■ EXERCISE GOAL:
Lines below containing the word "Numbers" should be copied out.

■ DATA EXTRACT:
---*---

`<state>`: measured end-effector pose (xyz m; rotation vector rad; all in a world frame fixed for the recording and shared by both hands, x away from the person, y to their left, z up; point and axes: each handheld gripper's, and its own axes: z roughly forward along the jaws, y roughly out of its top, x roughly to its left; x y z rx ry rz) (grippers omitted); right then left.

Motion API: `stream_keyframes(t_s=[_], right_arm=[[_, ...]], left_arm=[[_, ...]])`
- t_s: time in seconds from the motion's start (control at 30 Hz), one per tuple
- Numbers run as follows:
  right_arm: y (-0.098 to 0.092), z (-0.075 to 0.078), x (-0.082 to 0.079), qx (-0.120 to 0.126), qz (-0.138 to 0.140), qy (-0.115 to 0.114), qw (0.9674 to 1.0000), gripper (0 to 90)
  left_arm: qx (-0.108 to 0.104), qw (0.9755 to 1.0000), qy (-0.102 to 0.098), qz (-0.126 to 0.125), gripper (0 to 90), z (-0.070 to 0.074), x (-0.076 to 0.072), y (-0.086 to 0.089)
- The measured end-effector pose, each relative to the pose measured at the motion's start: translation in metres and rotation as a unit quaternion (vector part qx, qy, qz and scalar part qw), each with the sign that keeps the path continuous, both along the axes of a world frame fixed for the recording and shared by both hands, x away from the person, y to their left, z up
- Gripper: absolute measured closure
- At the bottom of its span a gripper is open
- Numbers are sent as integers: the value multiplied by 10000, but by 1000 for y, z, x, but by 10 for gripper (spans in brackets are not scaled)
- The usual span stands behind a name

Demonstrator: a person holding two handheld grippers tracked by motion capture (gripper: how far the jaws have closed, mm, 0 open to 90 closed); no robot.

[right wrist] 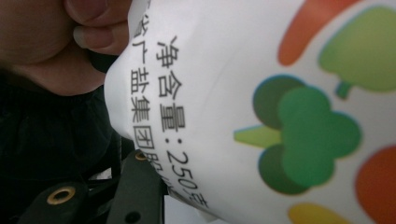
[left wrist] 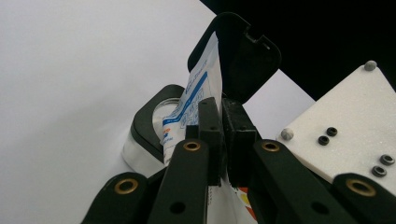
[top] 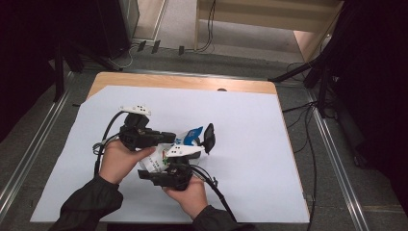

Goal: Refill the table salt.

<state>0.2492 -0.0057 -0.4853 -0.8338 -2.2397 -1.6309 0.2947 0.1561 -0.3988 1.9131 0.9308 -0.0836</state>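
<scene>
A white salt bag (top: pixel 155 164) with blue print and vegetable pictures is held up over the white sheet between my two grippers. My left gripper (top: pixel 172 138) is shut on the bag's top edge (left wrist: pixel 198 93), pads (left wrist: pixel 210 126) pinched together on it. That edge leans into a clear container (left wrist: pixel 147 126) with a black rim, whose black lid (top: pixel 209 137) stands open behind it (left wrist: pixel 243 51). My right gripper (top: pixel 146 174) grips the bag's lower body from the near side. In the right gripper view the bag (right wrist: pixel 261 116) sits very close, against one black finger (right wrist: pixel 135 186).
A white paper sheet (top: pixel 250 159) covers most of the wooden table (top: pixel 192 82). Cables trail from both grippers toward the near edge. Black stands and floor cables (top: pixel 308 110) flank the table. A hand (right wrist: pixel 51 42) shows at the upper left of the right gripper view.
</scene>
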Motion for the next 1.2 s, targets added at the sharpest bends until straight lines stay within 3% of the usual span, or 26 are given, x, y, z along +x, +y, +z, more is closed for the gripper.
stream_keyframes(t_s=[1.2], right_arm=[[-1, 1, 0, -9, -26, -21, 10000, 630]], left_arm=[[13, 10000, -39, -22, 881, 1, -1, -1]])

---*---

■ YOUR RESPONSE:
- Numbers run as follows:
- Numbers are sent as integers: the value multiplied by 10000, but by 1000 for y, z, x, but by 10 for gripper (spans in brackets are not scaled)

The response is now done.